Opinion » Guest Commentary
Last December, the Women’s Sports Foundation released a study, “Her Life Depends on It II: Sport, Physical Activity and the Health and Well-Being of American Girls and Women.” The project was an update on the major research on the health benefits of physical activity and sports for girls and women of all ages and on potential barriers to participation.
Just a few weeks ago, President Obama’s State of the Union address mentioned that First Lady Michelle Obama would be leading a White House initiative to address childhood obesity called Let’s Move, which is now under way. Though the issue of whether the nation faces an obesity epidemic remains debatable, findings from our report support the White House’s efforts to encourage girls and boys to eat more balanced diets and to become more physically active.
While this initiative has important health implications for boys and girls, we know that girls participate less and have less access to physical activities and sport opportunities. While more than 3 million girls participated in high school sports during the 2008 academic year, girls had access to 1.3 million fewer opportunities than high school boys. Evidence shows that steady growth in opportunities for girls in sport and physical activity during the 1990s slowed and even declined slightly in the early 2000s. More generally, there is a gender gap in physical activity, with about four in 10 boys exercising six to seven days per week compared to three in 10 girls, with this gap widening as children get older. Girls of color and girls from lower socioeconomic backgrounds generally participate less in athletics and fitness programs and suffer disproportionate health-related conditions later as a consequence. For example, they have a higher prevalence of cardiovascular disease and high blood pressure.
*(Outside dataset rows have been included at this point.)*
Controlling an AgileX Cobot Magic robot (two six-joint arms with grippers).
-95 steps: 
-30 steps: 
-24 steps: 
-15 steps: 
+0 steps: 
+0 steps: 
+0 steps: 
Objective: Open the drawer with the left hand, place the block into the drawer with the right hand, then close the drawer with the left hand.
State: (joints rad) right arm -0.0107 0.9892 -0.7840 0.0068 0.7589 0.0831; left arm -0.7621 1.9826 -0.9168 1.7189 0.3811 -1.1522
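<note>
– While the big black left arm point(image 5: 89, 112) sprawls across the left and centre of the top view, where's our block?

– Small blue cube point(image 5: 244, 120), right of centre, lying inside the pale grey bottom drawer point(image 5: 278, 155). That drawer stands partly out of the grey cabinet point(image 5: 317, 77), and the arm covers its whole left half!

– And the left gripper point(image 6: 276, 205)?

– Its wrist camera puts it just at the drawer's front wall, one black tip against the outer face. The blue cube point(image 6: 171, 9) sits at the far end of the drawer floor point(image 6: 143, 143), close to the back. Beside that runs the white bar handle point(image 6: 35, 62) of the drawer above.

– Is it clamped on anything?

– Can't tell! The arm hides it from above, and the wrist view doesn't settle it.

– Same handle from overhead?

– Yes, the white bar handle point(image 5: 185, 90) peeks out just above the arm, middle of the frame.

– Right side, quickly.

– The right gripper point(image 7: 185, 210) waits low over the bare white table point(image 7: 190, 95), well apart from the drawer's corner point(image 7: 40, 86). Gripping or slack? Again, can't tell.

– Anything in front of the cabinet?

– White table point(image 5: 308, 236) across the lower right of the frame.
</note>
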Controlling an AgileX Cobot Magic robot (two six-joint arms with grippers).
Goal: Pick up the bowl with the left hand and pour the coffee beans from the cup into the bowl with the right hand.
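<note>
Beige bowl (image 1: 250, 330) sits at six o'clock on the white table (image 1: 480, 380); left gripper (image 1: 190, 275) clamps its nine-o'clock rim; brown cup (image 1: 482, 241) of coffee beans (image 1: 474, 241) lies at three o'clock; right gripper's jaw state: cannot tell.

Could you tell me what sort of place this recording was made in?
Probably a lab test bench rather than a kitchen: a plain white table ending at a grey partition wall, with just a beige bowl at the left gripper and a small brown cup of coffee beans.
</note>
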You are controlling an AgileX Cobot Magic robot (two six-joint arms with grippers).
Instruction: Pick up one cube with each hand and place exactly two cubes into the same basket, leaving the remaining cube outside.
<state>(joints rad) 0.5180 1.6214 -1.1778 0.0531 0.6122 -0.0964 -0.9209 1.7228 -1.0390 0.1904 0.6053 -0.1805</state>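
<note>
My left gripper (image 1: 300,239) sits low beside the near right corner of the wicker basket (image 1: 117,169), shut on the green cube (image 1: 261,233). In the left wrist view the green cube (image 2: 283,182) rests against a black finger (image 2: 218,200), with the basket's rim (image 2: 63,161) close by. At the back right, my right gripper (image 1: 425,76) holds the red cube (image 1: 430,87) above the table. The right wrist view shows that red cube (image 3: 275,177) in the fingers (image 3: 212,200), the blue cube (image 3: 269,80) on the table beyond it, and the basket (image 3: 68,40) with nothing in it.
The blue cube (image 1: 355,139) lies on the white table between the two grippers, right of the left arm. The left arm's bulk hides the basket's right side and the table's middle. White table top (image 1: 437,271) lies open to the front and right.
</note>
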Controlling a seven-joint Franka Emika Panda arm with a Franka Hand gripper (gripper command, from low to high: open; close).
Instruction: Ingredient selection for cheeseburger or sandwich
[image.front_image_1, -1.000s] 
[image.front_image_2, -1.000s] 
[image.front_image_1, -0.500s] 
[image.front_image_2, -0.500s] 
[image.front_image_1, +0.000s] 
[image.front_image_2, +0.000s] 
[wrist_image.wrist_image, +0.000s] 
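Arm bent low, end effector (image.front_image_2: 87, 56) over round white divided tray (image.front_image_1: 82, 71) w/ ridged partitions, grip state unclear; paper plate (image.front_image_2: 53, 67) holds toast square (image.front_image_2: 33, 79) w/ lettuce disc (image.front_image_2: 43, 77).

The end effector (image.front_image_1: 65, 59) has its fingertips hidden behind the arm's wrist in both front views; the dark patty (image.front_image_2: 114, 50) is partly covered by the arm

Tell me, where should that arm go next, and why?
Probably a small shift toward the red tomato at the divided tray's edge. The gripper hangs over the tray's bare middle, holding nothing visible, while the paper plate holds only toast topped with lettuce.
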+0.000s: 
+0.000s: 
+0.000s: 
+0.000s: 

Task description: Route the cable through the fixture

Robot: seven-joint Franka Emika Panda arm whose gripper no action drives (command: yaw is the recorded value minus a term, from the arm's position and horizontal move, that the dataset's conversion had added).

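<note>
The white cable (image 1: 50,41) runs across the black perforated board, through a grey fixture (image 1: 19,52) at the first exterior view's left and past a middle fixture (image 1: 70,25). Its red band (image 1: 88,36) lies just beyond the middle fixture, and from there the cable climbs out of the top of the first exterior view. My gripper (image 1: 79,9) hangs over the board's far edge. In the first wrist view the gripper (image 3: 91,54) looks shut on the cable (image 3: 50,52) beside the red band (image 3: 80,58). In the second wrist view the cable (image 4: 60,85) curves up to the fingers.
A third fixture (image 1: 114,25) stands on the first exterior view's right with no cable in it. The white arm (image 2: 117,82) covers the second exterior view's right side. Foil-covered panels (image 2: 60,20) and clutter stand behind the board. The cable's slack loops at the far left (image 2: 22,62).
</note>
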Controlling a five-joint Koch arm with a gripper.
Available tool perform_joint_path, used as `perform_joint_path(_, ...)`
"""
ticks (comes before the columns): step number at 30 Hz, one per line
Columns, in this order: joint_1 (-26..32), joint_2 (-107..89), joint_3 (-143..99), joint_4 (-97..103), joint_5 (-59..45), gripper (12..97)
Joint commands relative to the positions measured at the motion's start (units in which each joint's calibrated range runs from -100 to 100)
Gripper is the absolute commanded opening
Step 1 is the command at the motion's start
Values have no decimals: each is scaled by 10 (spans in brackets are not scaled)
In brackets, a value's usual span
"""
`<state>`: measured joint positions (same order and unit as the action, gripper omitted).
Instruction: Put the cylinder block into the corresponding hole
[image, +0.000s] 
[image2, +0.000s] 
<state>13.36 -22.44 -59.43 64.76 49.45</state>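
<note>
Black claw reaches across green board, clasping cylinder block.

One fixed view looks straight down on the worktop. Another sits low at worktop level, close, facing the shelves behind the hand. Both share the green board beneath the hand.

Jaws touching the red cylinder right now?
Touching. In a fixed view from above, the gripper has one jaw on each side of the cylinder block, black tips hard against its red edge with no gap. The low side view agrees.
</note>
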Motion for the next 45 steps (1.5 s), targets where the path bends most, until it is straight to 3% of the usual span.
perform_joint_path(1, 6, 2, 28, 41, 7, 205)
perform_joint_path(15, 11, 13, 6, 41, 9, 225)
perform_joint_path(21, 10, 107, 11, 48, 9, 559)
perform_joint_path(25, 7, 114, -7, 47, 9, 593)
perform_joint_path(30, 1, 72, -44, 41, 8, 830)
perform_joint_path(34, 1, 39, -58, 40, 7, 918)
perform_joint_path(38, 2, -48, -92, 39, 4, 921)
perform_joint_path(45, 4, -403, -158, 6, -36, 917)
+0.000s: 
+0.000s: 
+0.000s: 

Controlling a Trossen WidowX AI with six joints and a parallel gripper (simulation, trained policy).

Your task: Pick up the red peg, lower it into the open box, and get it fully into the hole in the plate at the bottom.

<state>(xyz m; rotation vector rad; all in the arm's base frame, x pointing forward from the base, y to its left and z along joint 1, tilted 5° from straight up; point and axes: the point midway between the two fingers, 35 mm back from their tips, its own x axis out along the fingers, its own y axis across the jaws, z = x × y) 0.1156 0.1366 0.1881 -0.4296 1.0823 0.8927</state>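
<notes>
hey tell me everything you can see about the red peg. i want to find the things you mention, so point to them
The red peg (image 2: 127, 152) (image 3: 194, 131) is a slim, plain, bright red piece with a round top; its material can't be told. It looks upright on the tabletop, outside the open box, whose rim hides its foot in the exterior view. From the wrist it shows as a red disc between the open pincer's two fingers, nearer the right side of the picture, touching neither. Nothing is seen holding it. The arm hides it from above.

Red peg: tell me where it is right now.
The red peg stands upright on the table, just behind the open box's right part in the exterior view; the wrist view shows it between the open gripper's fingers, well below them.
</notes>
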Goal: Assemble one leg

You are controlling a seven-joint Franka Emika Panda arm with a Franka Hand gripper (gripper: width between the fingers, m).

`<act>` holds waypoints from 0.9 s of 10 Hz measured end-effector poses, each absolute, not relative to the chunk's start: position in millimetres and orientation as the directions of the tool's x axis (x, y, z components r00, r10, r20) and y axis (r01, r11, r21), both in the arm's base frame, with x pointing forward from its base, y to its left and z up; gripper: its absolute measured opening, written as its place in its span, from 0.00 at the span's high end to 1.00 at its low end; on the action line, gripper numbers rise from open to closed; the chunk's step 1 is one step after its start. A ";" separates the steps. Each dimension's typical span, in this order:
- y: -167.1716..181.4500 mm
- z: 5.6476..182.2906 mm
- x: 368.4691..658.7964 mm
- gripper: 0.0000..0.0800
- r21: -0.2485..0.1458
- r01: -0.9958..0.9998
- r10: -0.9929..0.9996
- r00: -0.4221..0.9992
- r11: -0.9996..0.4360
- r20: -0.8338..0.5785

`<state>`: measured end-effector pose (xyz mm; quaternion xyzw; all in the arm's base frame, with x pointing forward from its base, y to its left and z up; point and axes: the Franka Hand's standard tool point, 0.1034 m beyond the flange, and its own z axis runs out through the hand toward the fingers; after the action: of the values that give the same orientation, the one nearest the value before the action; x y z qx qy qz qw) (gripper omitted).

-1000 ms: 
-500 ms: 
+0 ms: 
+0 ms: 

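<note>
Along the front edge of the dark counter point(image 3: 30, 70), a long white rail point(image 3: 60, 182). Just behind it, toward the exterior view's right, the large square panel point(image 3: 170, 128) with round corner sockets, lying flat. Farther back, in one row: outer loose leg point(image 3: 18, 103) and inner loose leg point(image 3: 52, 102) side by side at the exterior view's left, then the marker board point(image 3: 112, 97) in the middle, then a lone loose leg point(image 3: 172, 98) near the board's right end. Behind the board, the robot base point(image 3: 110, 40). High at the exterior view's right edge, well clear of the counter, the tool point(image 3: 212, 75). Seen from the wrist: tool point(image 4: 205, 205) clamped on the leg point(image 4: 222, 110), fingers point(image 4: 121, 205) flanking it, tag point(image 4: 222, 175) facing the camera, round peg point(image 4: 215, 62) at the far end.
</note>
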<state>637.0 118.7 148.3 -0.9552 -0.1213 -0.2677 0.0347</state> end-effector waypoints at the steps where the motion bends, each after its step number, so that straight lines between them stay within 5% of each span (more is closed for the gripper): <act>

We are returning full circle to age-old recommendations. For centuries noted healers and philosophers have advocated for moderate and regular physical activity over a lifetime simply because it is good for the mind, body and soul. In 1859, the first female physician in the United States, Elizabeth Blackwell, wrote in “The Laws of Life, With Special Reference to the Physical Education of Girls” that the first law was exercise. Blackwell argued that to neglect the physical education of girls was to rob them of both happiness and a life well lived.
We are arguably no longer bound by the sensibilities of the 1850s, but there remains more work to be done in addressing the needs of girls and women in sports and physical activity. With health care costs associated with treating preventable diseases rising, the growing consensus that more attention must be paid to encouraging children and adults to become more physically active is significantly influencing the public health agenda. It is estimated that 95 percent of health care costs are associated with spending on medical care and biomedical research. At the same time, experts suggest that behavior and environment account for more than 70 percent of untimely and unnecessary deaths. As of this writing, a National Physical Activity Plan set to launch in May has support from the Centers for Disease Control and Prevention, the World Health Organization and the surgeon general of the United States.
As this consensus builds, it is critical that we consider the many ways that physical activity and sports favorably influence the health and well-being of America’s girls and women. Getting more girls up and moving through exercise and sports, therefore, makes practical sense as a social and economic investment by the nation.